_PROMPT_
Please copy, character for character, each line from the beginning of the listing to the line containing "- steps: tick", including both.

_DATA SHOWN_

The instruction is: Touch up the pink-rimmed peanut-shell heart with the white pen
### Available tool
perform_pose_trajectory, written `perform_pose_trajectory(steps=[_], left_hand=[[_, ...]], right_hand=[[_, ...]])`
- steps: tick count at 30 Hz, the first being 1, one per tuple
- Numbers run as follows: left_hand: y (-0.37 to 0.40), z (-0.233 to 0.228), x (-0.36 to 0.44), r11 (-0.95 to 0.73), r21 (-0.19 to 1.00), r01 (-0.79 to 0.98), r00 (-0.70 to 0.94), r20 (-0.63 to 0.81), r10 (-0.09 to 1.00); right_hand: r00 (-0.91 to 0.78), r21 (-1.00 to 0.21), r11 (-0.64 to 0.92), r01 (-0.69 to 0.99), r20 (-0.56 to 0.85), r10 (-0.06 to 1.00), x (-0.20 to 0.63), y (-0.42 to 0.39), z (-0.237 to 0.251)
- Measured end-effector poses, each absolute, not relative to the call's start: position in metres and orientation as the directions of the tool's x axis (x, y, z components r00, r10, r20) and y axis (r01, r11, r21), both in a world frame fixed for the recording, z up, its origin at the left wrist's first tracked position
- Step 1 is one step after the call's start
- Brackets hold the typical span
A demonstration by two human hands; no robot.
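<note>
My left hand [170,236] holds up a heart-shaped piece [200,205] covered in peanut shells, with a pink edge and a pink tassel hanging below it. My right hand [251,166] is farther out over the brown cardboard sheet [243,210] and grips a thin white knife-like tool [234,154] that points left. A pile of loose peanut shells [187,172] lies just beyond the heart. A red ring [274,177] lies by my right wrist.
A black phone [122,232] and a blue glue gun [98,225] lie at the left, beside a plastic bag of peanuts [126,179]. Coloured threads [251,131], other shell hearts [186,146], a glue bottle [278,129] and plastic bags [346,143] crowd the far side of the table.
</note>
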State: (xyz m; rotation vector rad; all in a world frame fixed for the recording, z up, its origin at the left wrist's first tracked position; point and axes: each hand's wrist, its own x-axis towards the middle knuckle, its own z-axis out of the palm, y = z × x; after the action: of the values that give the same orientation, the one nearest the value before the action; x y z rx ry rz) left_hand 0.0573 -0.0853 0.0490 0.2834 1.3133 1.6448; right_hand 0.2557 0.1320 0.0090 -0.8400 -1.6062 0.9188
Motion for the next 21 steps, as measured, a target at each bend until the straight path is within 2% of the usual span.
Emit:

_RESULT OF THE TASK_
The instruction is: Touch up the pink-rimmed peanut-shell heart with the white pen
### Available tool
perform_pose_trajectory, written `perform_pose_trajectory(steps=[_], left_hand=[[_, ...]], right_hand=[[_, ...]])`
- steps: tick count at 30 Hz, the first being 1, one per tuple

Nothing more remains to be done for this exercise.